The years that followed this bombastic entry were difficult to sprout; He received numerous endorsements and sponsorships and was critically acclaimed, but financial success belied the innovative designer, mainly due to his insistence on high-quality, expensive materials, producing many of the prints by hand himself, and corporate entities that didn’t they always knew the best way to represent their work. In 1987, he opened an ambitious, high-profile, three-story store in New York City, followed by a smaller one in Los Angeles. He also wholesaled to department stores and worked in Warhol’s former Union Square factory. That same year, Warhol died and was buried in a Stephen Sprouse suit. Despite the good reception his designs had, the economic recession caused by the stock market crash in 1987 and the difficulties of production and pricing caused the failure of this store in 1989. after this setback, sprouse focused on clothing from stage costumes to the likes of mick jagger, duran duran and david bowie and re-creating large screen prints of iconic figures like iggy pop, warhol and pattyhearst.

the 1990s brought a similar seesaw of success and setback; He presented the fateful Cyberpunk capsule collection at Bergdorf Goodman in 1992, but the clothes sold poorly. He was a Consulting Curator at the Rock and Roll Hall of Fame in 1995 and, with permission to use Warhol prints, created a Warhol Tribute Collection in 1997. As the millennium approached, Sprouse remained highly regarded in the fashion industry. with his vintage pieces fetching impressive prices, but he struggled to achieve mainstream success. in 1999 he presented a printed collection with nasa images taken on mars by pathfinder; Sprouse was always on the cutting edge, a fashion “insider”, but ultimately his ambitious creative principles kept him on the fringes of the industry.
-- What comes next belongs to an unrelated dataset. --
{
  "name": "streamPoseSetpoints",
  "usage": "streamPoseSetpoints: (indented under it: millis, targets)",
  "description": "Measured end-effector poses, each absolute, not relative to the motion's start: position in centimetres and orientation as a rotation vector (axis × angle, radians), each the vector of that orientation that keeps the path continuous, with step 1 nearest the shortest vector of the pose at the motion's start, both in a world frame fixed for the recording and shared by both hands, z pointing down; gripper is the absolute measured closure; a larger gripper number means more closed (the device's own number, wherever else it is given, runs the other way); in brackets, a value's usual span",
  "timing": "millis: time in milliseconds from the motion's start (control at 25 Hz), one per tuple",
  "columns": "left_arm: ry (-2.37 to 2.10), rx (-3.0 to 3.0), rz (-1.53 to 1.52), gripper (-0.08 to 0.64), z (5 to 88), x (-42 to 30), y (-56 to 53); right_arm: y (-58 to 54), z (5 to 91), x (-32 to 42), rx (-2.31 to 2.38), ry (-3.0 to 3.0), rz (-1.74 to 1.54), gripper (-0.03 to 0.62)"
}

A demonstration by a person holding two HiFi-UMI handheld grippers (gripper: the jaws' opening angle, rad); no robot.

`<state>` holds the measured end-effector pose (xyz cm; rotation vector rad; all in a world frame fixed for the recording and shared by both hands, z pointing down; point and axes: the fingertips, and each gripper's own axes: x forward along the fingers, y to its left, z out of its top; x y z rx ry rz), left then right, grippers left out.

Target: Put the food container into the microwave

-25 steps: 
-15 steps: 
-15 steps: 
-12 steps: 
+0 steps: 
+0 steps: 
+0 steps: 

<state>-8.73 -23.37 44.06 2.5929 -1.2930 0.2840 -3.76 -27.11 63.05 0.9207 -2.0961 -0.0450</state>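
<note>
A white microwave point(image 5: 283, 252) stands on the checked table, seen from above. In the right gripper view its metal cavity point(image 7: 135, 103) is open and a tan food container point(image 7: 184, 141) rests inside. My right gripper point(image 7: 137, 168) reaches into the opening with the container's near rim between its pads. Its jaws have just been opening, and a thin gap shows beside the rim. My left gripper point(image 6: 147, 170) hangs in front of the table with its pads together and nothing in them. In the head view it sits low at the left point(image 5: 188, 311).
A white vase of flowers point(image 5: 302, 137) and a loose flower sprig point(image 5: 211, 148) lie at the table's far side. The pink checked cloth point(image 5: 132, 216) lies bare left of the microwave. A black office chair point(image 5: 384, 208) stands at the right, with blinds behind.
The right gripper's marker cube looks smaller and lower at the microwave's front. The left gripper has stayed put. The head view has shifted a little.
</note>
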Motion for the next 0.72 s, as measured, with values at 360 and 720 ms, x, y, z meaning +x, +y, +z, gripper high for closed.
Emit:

2000 brought a lucrative collaboration with louis vuitton: sprouse was hired by marc jacobs, a friend and great admirer of his work, to help design a collection. The result was his most enduring and recognizable designs, the Louis Vuitton Graffiti Logo Bags. Ultimately, however, Sprouse was put off by the corporate demands of the environment. The last collaboration he did was with Target in 2002. Sprouse passed away from lung cancer in 2004, and many of his closest friends didn’t know he was sick. At the time of his death, he was painting portraits and working on a mural for NASA. In the years since his death, designers such as Marc Jacobs, Tom Ford and Patricia Fields, among many others, have referenced Sprouse’s enormous influence and paid homage to his distinctive and bold vision. His previous designs continue to be coveted and are in the collections of prestigious museums, while Louis Vuitton has relaunched his designs to critical acclaim.